Le syndicat Satse dénonce un manque de planification
Pour Juan Trenzado, porte-parole du syndicat infirmier Satse aux Canaries, ces données ne représentent pas des décisions isolées. « Ces chiffres sont la conséquence d’un manque de planification sanitaire que nous dénonçons depuis longtemps », affirme-t-il. Selon lui, tout ce que les jeunes évoquent — la précarité de l’emploi, l’excès de contrats temporaires, la surcharge de travail, l’impossibilité de concilier vie professionnelle et vie familiale, et l’usure physique et émotionnelle — sont les moteurs qui poussent la majorité des professionnels à quitter l’archipel. « Cette tendance a connu une croissance exponentielle ces dernières années et c’est finalement ce malaise qui les oblige à quitter leur poste de travail, voire la profession », ajoute-t-il.

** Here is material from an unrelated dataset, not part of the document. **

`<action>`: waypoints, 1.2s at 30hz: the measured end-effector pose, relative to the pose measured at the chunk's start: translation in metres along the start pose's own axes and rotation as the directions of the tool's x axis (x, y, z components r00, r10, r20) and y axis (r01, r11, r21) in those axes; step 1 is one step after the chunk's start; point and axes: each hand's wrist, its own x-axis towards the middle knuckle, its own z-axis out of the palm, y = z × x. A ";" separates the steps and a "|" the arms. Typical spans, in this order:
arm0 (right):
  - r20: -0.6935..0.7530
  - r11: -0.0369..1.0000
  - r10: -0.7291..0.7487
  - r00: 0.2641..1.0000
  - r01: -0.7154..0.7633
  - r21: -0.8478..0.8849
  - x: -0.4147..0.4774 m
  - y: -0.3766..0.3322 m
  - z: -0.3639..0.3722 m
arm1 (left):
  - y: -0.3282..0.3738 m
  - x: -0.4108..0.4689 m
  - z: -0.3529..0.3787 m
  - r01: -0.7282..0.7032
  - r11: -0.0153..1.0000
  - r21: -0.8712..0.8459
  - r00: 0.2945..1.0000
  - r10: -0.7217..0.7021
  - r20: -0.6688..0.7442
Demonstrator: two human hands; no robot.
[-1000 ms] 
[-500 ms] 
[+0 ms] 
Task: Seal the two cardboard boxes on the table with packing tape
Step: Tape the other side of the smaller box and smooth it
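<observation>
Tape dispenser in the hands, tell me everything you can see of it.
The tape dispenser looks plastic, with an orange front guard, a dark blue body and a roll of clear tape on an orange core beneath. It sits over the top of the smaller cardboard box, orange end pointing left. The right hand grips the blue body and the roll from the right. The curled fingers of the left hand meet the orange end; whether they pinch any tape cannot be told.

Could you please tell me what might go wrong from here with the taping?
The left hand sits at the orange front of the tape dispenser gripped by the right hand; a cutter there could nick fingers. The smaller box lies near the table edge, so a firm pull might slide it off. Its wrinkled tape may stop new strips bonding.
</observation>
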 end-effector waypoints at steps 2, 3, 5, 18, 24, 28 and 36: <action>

Et au-delà de cette fuite, on estime qu’environ 40 % des infirmières canariennes envisagent d’arrêter d’exercer. « Les deux situations découlent des mêmes causes », détaille-t-il. Par ailleurs, il rejoint Villalba et Gómez sur le manque d’opportunités de développement professionnel dans l’Archipel. « Une infirmière spécialiste passe six ans en formation — quatre ans d’études et deux ans de spécialité — et ensuite il n’y a pas assez de postes pour qu’elle puisse développer sa carrière », mentionne-t-il. Et d’ajouter : « Avoir une spécialité, dans la pratique, c’est comme n’avoir rien du tout. »
Une perte de talents qui coûte cher à l’Espagne
Mais au-delà des motifs et des conditions de travail, Trenzado rappelle que la fuite des infirmières n’est pas seulement une perte de talents. « Chaque infirmière qui part représente un préjudice pour l’investissement public : l’Espagne s’est chargée de former ses professionnels et, au final, ce bénéfice est récolté par un autre pays », commente-t-il. Bien qu’il reconnaisse que le nouveau Statut-cadre des personnels de santé pourra remédier à certains de ces aspects précaires, il assure que son efficacité dépendra en grande partie des pouvoirs politiques. « Lorsqu’ils comprendront que retenir les talents et prendre soin de leurs professionnels est une priorité absolue, les choses s’amélioreront », conclut-il.